TABLE 2 reaction Effect of different catalyst addition amounts
| Sequence number | 15% of 98% of concentrated sulfuric acid methanol solution added per gram | Yield/% | Purity/% |
| 1 | 0.18(1%) | 82.56 | 93.51 |
| 2 | 0.53(3%) | 89.95 | 97.14 |
| 3 | 0.88(5%) | 90.25 | 96.02 |
| 4 | 1.06(7%) | 88.30 | 92.59 |
The experimental results show that: under the same conditions, the product yield increased with increasing catalyst addition, but was not significant.

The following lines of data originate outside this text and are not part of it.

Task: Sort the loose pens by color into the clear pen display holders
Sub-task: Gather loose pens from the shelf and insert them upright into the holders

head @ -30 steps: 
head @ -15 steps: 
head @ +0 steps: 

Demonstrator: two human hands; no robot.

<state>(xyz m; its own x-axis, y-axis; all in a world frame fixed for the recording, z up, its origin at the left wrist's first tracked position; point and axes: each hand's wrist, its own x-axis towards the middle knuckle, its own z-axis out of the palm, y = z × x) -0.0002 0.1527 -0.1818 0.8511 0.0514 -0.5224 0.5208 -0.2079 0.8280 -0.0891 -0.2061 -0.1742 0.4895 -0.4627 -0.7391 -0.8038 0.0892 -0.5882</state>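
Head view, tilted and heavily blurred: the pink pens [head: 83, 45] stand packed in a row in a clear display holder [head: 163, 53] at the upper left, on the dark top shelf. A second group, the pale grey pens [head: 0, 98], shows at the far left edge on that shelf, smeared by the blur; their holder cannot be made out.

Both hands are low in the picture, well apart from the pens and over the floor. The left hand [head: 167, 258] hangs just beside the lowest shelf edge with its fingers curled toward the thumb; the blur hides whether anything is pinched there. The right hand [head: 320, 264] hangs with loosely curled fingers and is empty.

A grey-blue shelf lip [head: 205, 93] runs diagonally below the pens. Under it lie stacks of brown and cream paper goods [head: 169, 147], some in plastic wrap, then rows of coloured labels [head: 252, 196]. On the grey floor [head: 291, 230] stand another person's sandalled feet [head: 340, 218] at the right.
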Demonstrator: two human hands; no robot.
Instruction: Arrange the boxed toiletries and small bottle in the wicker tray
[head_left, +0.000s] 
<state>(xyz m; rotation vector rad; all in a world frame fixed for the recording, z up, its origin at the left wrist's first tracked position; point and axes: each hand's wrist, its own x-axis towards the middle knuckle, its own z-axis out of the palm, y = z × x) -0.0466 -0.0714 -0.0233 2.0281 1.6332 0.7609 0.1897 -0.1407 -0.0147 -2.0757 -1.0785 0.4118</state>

The excessive catalyst results in increased methanol, which has similar boiling point to the target product and may react to form methyltrimethoxysilane, resulting in lowered product purity. Therefore, the amount of 98% concentrated sulfuric acid methanol is controlled to 3-5% by mass, preferably 3% by mass, of methyl tertiary butyl ether.
Example 3
Influence of different reaction temperatures on the reaction results
17.6g of methyl tertiary butyl ether and 0.53g of 15% 98% concentrated sulfuric acid methanol solution are mixed and poured into a constant pressure dropping funnel, 12g of methyl dichlorosilane is added into a 100mL three-neck flask, magnetic stirring is started, the temperature is increased, the reaction temperature is controlled to be 30-45 ℃, and heat preservation and curing are continued for 45min after three hours of dropping are completed. And (3) transferring the reacted liquid to a rectifying tower for reduced pressure rectification, wherein the rectifying pressure is-0.05 MPa, collecting components with the temperature of 37-38 ℃ to obtain a product, and carrying out gas chromatographic analysis.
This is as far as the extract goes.